During the Spanish Civil War, Spender helped write propaganda for the Republican side; during the Second World War he worked for the National Fire Service. In the early 1950s, he published an autobiography giving an account of his relationship with the Communist Party. He went on to be editor of Encounter from 1953 to 1967, and to be involved with Index on Censorship. At times, he also lectured in the US. He was knighted in 1983 (the same year he appears to have stopped writing a diary) and he died in 1995.

More information on Spender can be found at Wikipedia; and The Diary Junction has some diary-related links. The Stephen Spender Memorial Trust, which says it aims to widen knowledge of 20th century English literature with particular focus on Spender’s circle of writers, has a biography, a bibliography and photos.

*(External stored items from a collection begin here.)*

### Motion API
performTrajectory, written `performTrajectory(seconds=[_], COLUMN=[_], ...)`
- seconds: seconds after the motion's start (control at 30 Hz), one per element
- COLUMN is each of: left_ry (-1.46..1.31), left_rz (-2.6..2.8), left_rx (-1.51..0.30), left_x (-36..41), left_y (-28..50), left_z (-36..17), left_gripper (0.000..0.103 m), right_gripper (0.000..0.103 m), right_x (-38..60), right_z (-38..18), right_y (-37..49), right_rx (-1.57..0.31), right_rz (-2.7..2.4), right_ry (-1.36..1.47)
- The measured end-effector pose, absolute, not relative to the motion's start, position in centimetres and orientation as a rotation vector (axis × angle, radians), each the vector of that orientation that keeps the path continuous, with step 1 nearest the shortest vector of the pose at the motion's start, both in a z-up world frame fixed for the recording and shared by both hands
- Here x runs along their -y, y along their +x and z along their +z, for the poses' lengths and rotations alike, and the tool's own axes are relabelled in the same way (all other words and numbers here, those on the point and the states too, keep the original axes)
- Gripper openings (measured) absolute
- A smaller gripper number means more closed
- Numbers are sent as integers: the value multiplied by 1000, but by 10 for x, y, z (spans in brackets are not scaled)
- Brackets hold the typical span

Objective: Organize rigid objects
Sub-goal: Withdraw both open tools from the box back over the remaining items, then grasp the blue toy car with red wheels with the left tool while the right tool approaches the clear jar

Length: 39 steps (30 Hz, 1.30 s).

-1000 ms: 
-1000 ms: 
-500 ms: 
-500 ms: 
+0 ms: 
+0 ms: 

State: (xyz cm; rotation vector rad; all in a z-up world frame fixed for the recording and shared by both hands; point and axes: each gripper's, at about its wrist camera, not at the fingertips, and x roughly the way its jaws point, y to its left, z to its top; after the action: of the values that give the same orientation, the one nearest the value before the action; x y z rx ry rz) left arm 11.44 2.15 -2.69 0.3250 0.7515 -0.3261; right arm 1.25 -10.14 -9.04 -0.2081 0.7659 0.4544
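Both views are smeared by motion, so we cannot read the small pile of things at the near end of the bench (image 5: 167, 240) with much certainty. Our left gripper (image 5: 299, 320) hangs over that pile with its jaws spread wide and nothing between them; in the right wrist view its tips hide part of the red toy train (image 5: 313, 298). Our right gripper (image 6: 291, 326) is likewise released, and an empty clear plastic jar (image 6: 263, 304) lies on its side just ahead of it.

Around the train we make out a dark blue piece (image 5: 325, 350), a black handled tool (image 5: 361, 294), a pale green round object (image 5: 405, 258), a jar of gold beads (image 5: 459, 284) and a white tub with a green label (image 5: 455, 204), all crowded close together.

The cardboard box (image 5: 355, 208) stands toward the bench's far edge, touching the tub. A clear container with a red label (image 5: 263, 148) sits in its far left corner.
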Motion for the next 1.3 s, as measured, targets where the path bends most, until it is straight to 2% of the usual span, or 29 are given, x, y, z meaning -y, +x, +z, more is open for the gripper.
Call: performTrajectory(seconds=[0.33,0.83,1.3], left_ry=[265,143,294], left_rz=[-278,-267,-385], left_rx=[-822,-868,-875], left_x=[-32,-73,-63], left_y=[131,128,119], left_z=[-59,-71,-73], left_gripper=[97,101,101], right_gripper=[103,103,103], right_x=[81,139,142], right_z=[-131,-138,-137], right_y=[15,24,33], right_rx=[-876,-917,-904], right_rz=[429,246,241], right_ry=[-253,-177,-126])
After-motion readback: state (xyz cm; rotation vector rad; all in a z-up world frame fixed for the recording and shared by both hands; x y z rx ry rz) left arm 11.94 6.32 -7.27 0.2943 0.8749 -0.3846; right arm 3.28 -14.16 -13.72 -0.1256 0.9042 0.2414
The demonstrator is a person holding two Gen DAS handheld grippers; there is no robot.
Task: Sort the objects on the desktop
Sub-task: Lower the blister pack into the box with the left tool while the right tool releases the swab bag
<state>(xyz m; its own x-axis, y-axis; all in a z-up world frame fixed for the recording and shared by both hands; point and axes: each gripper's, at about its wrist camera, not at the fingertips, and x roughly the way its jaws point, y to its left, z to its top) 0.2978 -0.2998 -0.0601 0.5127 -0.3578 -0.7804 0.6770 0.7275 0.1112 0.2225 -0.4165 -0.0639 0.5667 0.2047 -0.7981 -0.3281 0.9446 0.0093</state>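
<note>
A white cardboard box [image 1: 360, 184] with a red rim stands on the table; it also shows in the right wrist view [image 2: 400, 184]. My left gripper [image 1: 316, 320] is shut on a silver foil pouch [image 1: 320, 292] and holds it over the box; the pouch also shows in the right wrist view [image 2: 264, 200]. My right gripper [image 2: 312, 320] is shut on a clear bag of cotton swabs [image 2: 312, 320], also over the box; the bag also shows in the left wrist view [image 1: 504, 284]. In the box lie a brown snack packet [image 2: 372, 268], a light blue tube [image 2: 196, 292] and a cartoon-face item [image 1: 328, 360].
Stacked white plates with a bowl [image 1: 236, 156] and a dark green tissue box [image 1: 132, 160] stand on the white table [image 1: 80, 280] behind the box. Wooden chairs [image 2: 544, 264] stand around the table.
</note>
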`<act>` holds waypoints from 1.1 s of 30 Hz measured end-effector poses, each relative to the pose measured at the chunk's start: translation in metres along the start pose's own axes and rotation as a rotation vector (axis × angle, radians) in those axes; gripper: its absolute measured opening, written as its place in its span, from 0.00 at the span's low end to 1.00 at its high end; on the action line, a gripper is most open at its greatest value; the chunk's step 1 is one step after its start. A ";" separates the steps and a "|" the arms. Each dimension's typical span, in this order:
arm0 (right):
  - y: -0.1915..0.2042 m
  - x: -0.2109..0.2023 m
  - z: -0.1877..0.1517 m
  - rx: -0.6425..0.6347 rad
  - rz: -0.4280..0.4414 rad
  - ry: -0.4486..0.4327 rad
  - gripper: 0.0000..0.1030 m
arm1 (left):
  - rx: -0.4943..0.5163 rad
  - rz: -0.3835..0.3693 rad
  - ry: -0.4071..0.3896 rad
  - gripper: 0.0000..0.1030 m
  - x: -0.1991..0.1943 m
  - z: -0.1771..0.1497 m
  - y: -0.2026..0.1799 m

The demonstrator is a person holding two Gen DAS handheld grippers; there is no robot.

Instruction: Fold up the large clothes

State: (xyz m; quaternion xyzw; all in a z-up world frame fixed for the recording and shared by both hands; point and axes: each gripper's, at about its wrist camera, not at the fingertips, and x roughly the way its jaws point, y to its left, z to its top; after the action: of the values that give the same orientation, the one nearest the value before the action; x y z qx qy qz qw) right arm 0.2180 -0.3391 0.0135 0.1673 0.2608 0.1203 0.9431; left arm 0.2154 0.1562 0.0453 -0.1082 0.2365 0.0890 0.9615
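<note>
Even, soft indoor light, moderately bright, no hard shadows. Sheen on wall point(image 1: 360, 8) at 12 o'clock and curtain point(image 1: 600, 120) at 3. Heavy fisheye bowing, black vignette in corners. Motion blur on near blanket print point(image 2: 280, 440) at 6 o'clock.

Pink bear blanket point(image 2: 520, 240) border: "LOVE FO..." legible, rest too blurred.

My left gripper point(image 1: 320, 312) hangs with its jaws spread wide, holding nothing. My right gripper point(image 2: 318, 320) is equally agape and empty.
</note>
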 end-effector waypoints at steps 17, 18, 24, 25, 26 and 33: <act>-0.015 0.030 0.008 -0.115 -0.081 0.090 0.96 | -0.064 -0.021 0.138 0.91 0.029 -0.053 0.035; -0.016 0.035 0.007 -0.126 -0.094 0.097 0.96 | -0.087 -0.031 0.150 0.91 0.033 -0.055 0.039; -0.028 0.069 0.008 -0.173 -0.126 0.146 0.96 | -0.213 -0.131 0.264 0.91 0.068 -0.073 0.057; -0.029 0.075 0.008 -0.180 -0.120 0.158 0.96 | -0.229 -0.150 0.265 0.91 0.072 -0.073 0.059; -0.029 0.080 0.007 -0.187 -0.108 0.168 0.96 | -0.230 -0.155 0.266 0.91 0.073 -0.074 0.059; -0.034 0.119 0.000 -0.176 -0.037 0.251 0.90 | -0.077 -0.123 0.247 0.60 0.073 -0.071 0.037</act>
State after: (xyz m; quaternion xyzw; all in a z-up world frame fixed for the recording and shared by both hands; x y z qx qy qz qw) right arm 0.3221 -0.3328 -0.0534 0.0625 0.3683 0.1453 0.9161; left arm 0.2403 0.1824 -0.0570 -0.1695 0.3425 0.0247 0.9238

Although best remembered for being a poet, and, to some extent for literary criticism, Spender did produce other kinds of writing, travel books, a couple of plays and a handful of novels. For much of his life, he also wrote journals intermittently, often for specific purposes. These were compiled and edited into a single publication by John Goldsmith - Stephen Spender’s Journals 1939-1983 - and published by Faber and Faber in 1985. Spender, himself, however had some control over which entries were included in the volume, and provides a biographical commentary before each chapter.

In his introduction, Spender explains his journal-writing philosophy: ‘The essential of the journal for me is that I can put down whatever I like without consideration of fulfilling the expectations, or catering for the taste of, an editor or a reader. ‘But after all,’ the reader may protest, ‘here you are, publishing your journals.’ The answer to this objection is, I think, that the journal writer, like the poet, is haunted by the ghost of a reader; but a ghost is very different from some palpable flesh-and-blood reader whom the writer imagines looking over his shoulder with his expectations, standards and demands. The writer of the journal need only set down what is interesting to himself, his own truth, and much of this will conform to no standards of publication that he is aware of at the time. Much of it will, indeed, be unpublishable.’

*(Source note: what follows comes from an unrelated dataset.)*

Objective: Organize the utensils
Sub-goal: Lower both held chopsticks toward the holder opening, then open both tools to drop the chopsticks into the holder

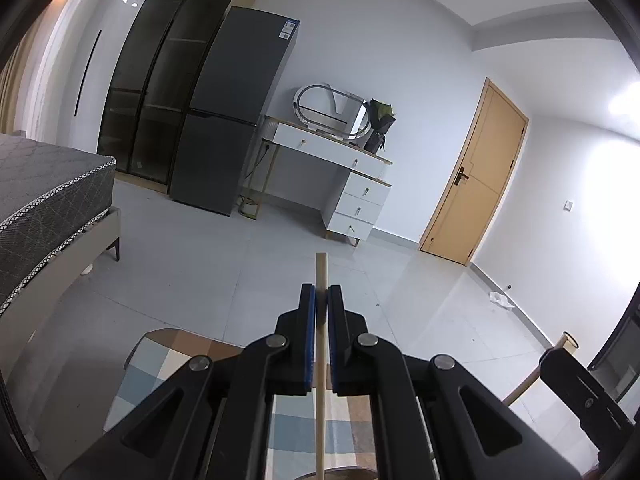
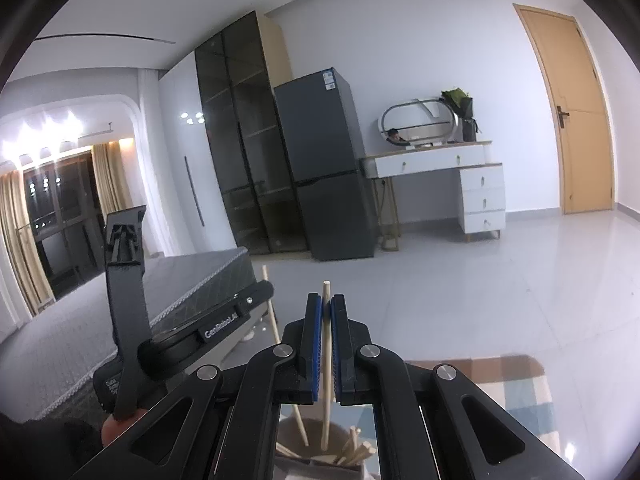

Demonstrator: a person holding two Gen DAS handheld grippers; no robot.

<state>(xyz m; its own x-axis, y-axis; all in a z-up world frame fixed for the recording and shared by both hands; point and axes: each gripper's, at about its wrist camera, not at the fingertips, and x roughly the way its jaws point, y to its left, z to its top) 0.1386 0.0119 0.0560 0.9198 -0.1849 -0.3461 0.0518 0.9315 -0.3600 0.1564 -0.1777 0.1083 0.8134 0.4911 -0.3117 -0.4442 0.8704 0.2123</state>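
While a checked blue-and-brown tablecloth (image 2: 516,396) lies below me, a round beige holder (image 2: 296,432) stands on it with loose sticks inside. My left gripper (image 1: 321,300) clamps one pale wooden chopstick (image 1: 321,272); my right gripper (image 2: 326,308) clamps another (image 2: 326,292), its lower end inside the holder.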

In the 40 years and more covered by Stephen Spender’s Journals 1939-1983 there is only one entry dated 28 February, i.e. on his birthday. It’s from 1970: ‘I drove to New York and dined with Auden. My sixty-first birthday: his sixty-third was two days ago, 26 February.’ And there follows a poem which starts ‘Dined with Auden. He’d been at Milwaukee . . .’

Here, however, are two other extracts from the book, forty years apart.

20 October 1939
‘It must now be three weeks since my weekend at the Woolfs. They live in a very pleasant house at Rodmell near Lewes . . . I arrived in time for tea. After tea, we went out on to the lawn and played a game of bowls. . . Virginia and I walked about the garden talking about writing, which she said she wanted to discuss with other writers. She was pleased that I kept a journal because she said she found it was the only thing she could do, too. She thought that every day an occasion arises in which one sees things in an entirely new and different way, that these moments of transformation are one’s grasp of reality. This is the experience she tries to catch hold of in her journal.’ (NB: See The Diary Junction for more on Woolf’s diary.)

5 October 1979
‘I wrote a poem about Derwentwater. One of my best, at this moment, I think. Why do I have such resistance to writing poetry? Since when I am writing it I can become very absorbed, happy, fascinated. The resistance comes first from the sense not so much of failure as of non-recognition. I can’t really convince myself my poetry gives pleasure to anyone. I feel apologetic sending it to a friend, humiliated sending it to an editor, as though asking for a favour. Next, writing it is a test in which all one’s best qualities are brought in confrontation with all one’s incapacitiy. Next, poetry is not ‘work’. And there is always ‘work’ elbowing its way in and pushing poetry aside. . .

Being a minor poet is like being minor royalty, and no one, as a former lady-in-waiting to Princess Margaret once explained to me, is happy as that.’